PROBLEM -
Each line in the material below must be transcribed exactly; no picture belongs in the copy.

MATERIAL PROVIDED -
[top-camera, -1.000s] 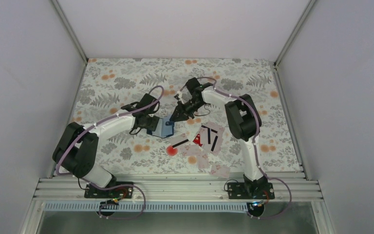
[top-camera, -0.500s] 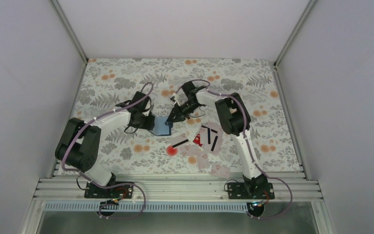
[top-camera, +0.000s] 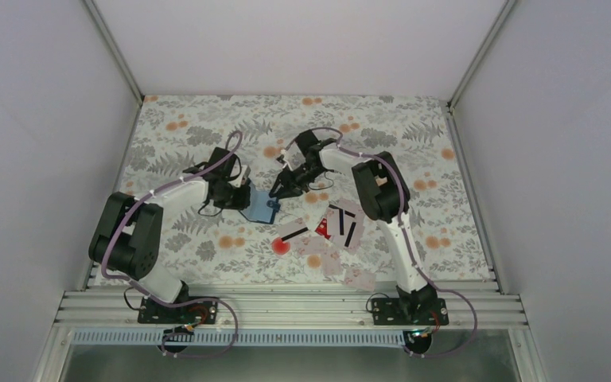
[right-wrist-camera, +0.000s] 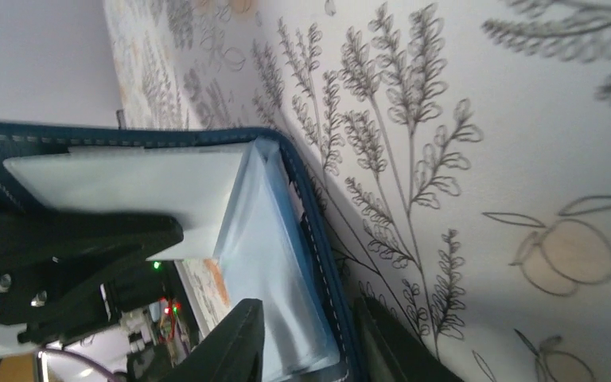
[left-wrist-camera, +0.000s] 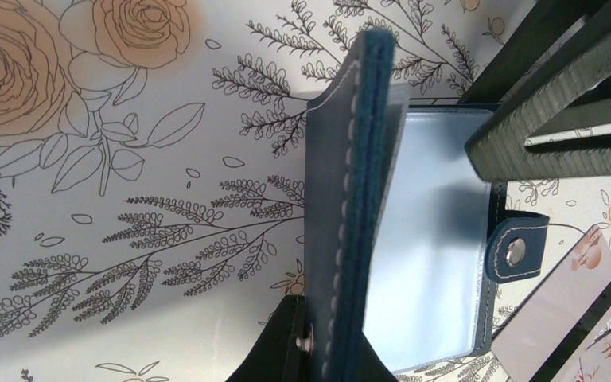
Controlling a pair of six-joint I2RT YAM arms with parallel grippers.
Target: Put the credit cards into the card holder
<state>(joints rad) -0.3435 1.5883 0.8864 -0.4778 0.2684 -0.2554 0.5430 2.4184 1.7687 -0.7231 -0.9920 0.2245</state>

EXERCISE SOLUTION -
[top-camera, -1.000s] 
[top-camera, -0.500s] 
[top-camera, +0.000s] 
[right-wrist-camera, +0.000s] 
[left-wrist-camera, +0.000s] 
Controlling a pair of six-joint I2RT YAM arms with parallel grippers.
Target: Put the credit cards into the card holder
<state>(joints rad) -0.3435 1.5883 0.8864 -0.4778 0.2684 -0.2554 0.5430 2.4184 1.7687 -0.7231 -0.9920 0.2245</state>

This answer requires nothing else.